Steve, the Ultimate YES Man

By Paul Taylor

It is one of those questions guitar-lovers like to ask: which one of your guitars would you rescue from a burning building? And Steve Howe has no doubt about the answer.

It would be the big, sunburst Gibson ES175D jazz guitar which he badgered his parents to buy him exactly 40 years ago - the same guitar which was his signature instrument in the days when Yes's fiendishly complicated music minted the concept of progressive rock.

"I will never stop playing this guitar," says the Yes man, now aged 56. "This thing became my identity. It became the thing I clung to. I don't let other people play it, only a few fine guitarists, like Martin Taylor."

It was with Taylor, Britain's finest jazz guitarist, that Howe recorded the Masterpiece Guitars album two years ago, playing instruments from the priceless 750-strong collection of American millionaire Scott Chinery. Howe, too, has amassed the odd room-full of guitars in the past.

"It peaked in the seventies with 175 guitars, which was much too extravagant," says genial Howe. "I got irritable with it and started to give a guitar away here and there, trade a couple for one better or just sell a few pieces. I have got it down to 90 pieces now, of which 40 guitars are greatly useable."

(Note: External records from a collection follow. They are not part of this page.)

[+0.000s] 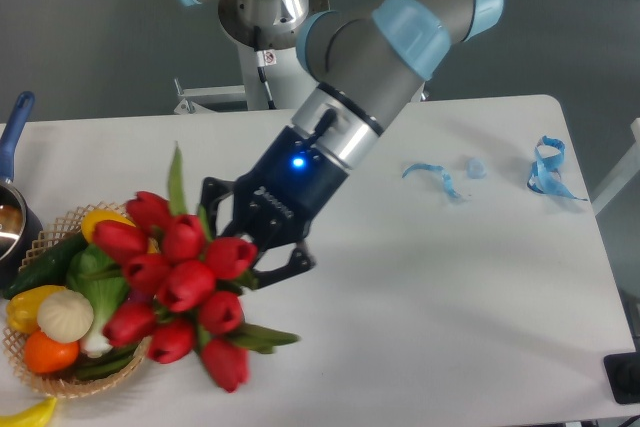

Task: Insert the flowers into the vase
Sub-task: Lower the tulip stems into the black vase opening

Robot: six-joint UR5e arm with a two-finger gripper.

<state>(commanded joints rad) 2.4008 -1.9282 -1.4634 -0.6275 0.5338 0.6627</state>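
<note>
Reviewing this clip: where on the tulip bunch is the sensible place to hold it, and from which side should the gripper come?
Grip the flowers by the bundled stems behind the buds, as the gripper holds them now, coming from the stem end. The red heads spread wide and look easily crushed, while the stems gather into one narrow bundle that the two fingers can close around. That probably also leaves the bunch easy to tip upright.

One bunch of flowers (180, 282), roughly ten red buds showing, is hanging beside one wicker basket (60, 379). In the basket: two yellow peppers, one orange, one white bulb, one leafy green. Two blue scraps (548, 169) are lying far right of the basket.
</note>
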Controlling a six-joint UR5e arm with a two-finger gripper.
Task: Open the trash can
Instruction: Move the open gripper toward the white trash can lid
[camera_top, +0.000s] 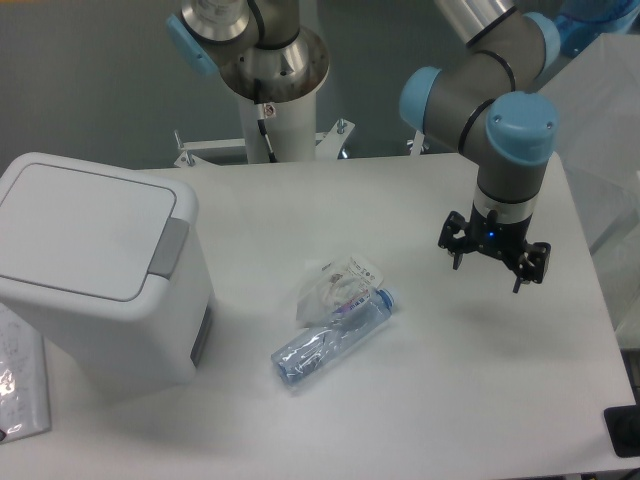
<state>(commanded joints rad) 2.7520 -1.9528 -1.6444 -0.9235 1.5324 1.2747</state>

No shortage of choices, then, when the Yes man heads out on the road with his musical side project Remedy, featuring his sons Dylan, 34, on drums, and 28-year-old Virgil on keyboards. Howe also has two daughters - 21-year-old Georgia is at Bristol University and 17-year-old Stephanie coming up to A-levels - and divides his time between homes in London and Devon.

Remedy's album Elements - complete with Yes-like Roger Dean artwork - spans everything from prog-like pomp to country guitar-picking by way of jazz and blues. It is a melange which recalls Howe's eclectic musical awakening as the youngest of four children in Holloway, London, in the late fifties.

He heard jazz and classical played by elder siblings, while his parents loved the novel guitar music of Les Paul and Mary Ford. Cocking an ear to the likes of The Shadows and then The Beatles led Howe on what he felt was a natural progression to the almost orchestral rock which was created after he joined Yes in 1970.

Odyssey

"There have been moments when you want to tear your hair out," says Howe of the 35-year odyssey in which Yes almost single-handedly kept prog rock alive. "In the seventies, we were clinging together, but as soon as somebody fell out with the method, the thinking or psychology of Yes, then we had to replace them."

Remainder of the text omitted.